Lab 03 - Using Propensity Scores

Getting Started

Clone the repository
Go to our class’s GitHub organization sta-779-s25
Find the GitHub repository for this lab, lab-03-using-propensity-scores-YOUR-GITHUB-HANDLE. This repo contains a template you can build on to complete your assignment.

Packages

In this lab we will work with the following packages:

tidyverse which is a collection of packages for doing data analysis in a “tidy” way
halfmoon, a package to examine balance
gtsummary for creating our Table 1s
survey to allow us to create weighted tables
propensity to calculate propensity score weights

If you’d like to run your code in the Console as well you’ll also need to load the packages there. To do so, run the following in the console.

library(tidyverse) 
library(gtsummary)
library(survey)
library(halfmoon)
library(propensity)

Note that the package is also loaded with the same commands in your Quarto document.

Exercises

For the following exercises, be sure to include a written explanation of your results (in full sentences) in addition to any R output. All figures should be “publication ready” in that they have correct axis labels, legends, etc (labels should be words, not variable names - ie with spaces, not underscores, etc.).

You were contacted by the Coffee Company to assess whether people who live in Coffee Town consume more coffee than a neighboring town. The Coffee Company provided you with the following DAG to describe their assumed relationship between variables they have collected between the two towns. They think that smokers are more likely to live in the Coffee Town, they think more people with difficult jobs live in Coffee Town, and they think that age also predicts which town you live in. Additionally, they suspect that age, whether you smoke, and the difficulty of your job influences the number of cups of coffee and individual drinks. They’ve asked you to calculate the average causal effect for the “equipoise” population, that is the population of individuals who reasonably could live in either town.

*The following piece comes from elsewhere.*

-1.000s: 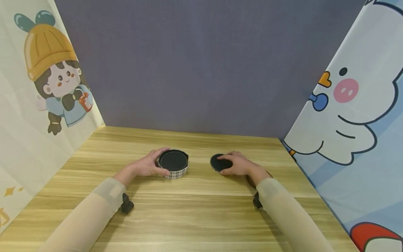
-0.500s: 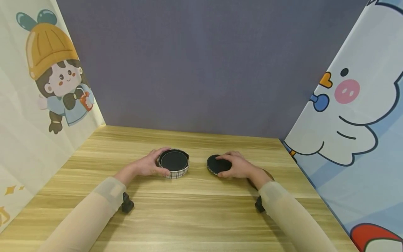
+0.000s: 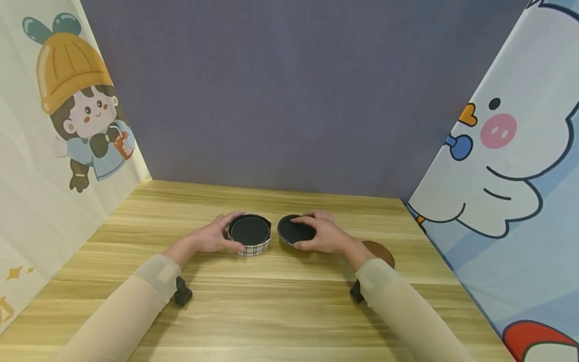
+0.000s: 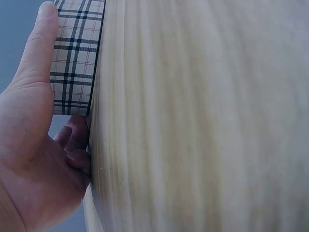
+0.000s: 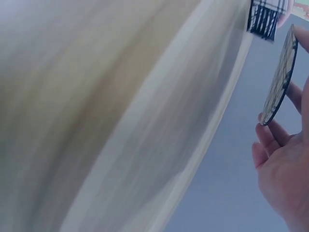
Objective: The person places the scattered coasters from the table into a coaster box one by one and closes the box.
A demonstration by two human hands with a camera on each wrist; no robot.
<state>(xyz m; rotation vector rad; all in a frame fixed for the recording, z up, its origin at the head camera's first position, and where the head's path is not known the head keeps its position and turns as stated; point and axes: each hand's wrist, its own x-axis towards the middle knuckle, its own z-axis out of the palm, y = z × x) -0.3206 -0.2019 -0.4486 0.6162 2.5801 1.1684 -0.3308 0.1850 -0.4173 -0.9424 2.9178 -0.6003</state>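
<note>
A round holder (image 3: 255, 251) with a plaid outer wall and a black disc surface inside stands left of centre on the table. My left hand (image 3: 210, 237) grips it, thumb along the near side and fingers round the back. In the left wrist view the thumb lies flat against the plaid wall (image 4: 75, 63). Just right of the holder, my right hand (image 3: 327, 235) pinches a thin round coaster (image 3: 290, 231) by its edge, black face up. The right wrist view shows its patterned underside (image 5: 279, 79), raised off the table and tilted.
A brown round disc (image 3: 381, 254) lies on the wood-grain table (image 3: 271, 311), partly behind the right wrist. A grey cloth wall (image 3: 289, 100) rises at the back. Printed cartoon panels flank the table on both sides.
My right hand has carried the coaster leftward, close to the holder, and lifted it. More of the brown disc shows behind the wrist. The left hand and holder have stayed in place.
</note>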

Read in the coffee_town_df.csv data frame. Describe the data (what are the columns, how many observations, how many in the exposed group, any missing data? etc.)
Create an unweighted Table 1 by exposure group for these data. Describe what you see.
Fit a propensity score model using the DAG provided. Examine the distribution of propensity scores by exposure group. What do you see?
The Coffee Company researchers have asked you to calculate the average causal effect for the “equipoise” population, that is the population of individuals who reasonably could live in either town. Calculate an appropriate weight based on this question. Describe the causal estimand you will be estimating using this weight.
Create a weighted Table 1 using the weight in the previous exercise. Compare this to the Table 1 from Exercise 2.
Examine the distribution of propensity score between the two groups, weighted by the weight chosen in Exercise 4. Create a plot to show this. Make sure your plot is “presentation ready” (axis labels, clear legend description or labels to describe histograms, if histograms overlap too much make sure to mirror them, etc.) What do you notice? Describe the plot.
Create a Love Plot comparing the weighted and unweighted standardized mean differences. Describe what you see.
Create unweighted and weighted eCDF plot(s) for all continuous confounders. Describe what you see.
Based on Exercises 7 and 8, refit your propensity score model if necessary. Recreate the weighted histograms, Love Plot, and eCDF plots for your new propensity score model (iterating until you are satisfied with the result). If you don’t think you need to make any changes describe why not.
Estimate the average causal effect using your final propensity score model and weight. Explain what this means in words.

BONUS: The average causal effect in exercise 10 is a point estimate. Ultimately, we are interested in additionally quantifying the uncertainty. Describe how you might estimate the uncertainty bounds for this estimate.